Gather each line of the entries below that includes "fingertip".

◆ Entries taken from a collection ◆
· · · · ·

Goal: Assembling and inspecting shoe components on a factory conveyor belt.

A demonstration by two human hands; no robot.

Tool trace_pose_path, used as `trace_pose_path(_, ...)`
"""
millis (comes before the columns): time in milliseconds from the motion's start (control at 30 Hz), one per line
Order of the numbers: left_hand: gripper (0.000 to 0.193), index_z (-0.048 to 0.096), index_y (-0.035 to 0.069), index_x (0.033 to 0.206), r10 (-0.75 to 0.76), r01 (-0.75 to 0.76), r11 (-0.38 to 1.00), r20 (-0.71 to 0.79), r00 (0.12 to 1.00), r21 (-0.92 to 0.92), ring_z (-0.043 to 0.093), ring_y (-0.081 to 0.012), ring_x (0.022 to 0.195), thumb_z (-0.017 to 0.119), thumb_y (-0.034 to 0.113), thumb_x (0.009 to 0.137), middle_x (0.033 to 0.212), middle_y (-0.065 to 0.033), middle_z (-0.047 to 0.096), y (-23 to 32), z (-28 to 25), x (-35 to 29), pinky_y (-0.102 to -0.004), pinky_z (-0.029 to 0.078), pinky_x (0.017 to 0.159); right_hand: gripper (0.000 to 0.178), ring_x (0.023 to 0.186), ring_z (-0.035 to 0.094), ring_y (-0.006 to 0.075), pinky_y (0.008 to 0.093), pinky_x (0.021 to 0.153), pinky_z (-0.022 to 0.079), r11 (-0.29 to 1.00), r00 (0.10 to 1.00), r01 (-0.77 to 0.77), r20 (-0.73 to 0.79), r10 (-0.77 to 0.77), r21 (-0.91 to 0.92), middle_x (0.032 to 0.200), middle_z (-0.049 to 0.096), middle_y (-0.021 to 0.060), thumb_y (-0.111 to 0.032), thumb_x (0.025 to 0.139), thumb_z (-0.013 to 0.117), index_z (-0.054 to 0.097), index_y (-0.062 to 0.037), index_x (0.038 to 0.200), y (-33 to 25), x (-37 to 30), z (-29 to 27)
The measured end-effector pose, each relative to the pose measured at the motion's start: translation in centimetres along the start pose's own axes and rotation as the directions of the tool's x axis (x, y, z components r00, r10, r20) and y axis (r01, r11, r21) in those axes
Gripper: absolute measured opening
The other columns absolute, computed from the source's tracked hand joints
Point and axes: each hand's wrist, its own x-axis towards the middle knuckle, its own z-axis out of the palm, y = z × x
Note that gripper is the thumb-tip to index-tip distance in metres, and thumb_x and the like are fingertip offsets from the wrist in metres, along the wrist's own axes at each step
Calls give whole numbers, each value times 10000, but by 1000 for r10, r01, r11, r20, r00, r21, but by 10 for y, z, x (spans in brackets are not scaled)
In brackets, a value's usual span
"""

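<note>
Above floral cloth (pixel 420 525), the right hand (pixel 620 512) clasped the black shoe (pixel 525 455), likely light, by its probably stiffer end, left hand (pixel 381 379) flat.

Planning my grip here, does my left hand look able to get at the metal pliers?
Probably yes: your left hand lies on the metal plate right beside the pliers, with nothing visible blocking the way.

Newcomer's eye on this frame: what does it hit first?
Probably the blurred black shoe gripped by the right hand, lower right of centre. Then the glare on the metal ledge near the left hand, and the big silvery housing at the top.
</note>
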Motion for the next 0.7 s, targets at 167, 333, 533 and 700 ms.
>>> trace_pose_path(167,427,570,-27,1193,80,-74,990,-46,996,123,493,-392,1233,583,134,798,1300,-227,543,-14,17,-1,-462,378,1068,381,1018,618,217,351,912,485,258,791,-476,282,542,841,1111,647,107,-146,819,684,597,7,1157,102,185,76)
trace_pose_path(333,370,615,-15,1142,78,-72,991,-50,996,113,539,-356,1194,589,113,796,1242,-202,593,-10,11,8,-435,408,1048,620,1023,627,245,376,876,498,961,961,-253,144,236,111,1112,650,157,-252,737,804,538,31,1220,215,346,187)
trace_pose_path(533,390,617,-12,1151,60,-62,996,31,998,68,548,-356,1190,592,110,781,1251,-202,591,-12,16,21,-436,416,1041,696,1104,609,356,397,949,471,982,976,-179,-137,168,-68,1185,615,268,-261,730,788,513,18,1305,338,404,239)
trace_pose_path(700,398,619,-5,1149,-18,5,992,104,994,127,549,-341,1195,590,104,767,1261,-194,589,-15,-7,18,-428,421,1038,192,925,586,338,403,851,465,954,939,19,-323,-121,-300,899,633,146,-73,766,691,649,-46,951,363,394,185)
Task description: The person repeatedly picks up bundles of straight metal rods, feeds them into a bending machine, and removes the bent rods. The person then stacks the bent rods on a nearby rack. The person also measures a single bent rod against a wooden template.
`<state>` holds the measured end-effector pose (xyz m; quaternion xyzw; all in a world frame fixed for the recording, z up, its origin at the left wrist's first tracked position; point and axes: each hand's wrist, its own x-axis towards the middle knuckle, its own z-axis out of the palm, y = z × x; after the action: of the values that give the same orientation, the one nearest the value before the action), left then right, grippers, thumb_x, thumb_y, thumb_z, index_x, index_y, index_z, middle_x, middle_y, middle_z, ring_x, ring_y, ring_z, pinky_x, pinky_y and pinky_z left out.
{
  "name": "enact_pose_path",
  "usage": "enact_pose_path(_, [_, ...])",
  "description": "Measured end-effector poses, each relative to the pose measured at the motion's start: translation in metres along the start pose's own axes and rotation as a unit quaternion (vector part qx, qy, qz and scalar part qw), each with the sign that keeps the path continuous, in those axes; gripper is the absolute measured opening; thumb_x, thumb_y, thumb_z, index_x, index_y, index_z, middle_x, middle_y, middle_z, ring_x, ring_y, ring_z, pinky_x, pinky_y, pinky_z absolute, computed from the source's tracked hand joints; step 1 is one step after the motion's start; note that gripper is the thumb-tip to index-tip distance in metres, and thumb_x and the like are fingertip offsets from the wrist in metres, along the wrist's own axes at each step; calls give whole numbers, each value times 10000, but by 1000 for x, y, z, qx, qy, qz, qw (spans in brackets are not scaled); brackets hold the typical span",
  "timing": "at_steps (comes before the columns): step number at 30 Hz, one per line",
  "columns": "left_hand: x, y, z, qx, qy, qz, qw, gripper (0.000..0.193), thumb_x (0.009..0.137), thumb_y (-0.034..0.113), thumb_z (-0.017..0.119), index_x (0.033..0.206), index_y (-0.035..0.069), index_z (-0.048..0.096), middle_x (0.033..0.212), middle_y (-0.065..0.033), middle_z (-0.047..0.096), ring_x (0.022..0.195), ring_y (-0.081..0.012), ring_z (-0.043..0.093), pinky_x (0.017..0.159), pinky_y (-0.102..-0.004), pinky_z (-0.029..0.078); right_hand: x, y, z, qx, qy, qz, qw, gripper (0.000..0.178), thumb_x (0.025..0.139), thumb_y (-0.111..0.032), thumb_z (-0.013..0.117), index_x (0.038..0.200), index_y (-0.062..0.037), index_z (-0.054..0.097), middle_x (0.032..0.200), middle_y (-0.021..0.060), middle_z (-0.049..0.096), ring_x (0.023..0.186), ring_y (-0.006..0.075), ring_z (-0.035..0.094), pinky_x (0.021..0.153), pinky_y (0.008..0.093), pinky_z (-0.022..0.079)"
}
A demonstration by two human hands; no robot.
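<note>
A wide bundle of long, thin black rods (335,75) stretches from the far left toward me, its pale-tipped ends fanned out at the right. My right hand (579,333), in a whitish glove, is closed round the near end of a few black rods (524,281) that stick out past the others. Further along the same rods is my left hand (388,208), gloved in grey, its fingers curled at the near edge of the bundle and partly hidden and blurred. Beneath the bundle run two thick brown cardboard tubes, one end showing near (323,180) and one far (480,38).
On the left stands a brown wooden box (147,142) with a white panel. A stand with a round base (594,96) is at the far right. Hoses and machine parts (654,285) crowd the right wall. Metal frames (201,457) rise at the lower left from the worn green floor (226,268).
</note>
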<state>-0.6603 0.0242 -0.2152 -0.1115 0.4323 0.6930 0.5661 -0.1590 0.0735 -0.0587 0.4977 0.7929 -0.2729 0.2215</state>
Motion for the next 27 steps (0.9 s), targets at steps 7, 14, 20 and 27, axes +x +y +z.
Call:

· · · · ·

◆ Written response ◆
Note that gripper is the thumb-tip to index-tip distance in metres, and thumb_x and the like are fingertip offsets from the wrist in metres, along the wrist's own axes at each step
  "description": "Measured end-effector poses, each relative to the pose measured at the motion's start: translation in metres along the start pose's own axes and rotation as a unit quaternion (vector part qx, qy, qz and scalar part qw), each with the sign that keeps the path continuous, in those axes; gripper is the absolute measured opening; thumb_x, thumb_y, thumb_z, index_x, index_y, index_z, middle_x, middle_y, middle_z, ring_x, ring_y, ring_z, pinky_x, pinky_y, pinky_z absolute, computed from the source's tracked hand joints; step 1 is one step after the motion's start; note that gripper is the thumb-tip to index-tip distance in metres, and thumb_x and the like are fingertip offsets from the wrist in metres, along the wrist's own axes at each step; calls give whole numbers, each value times 10000, but by 1000 for x, y, z, qx, qy, qz, qw (spans in brackets are not scaled); brackets hold the typical span",

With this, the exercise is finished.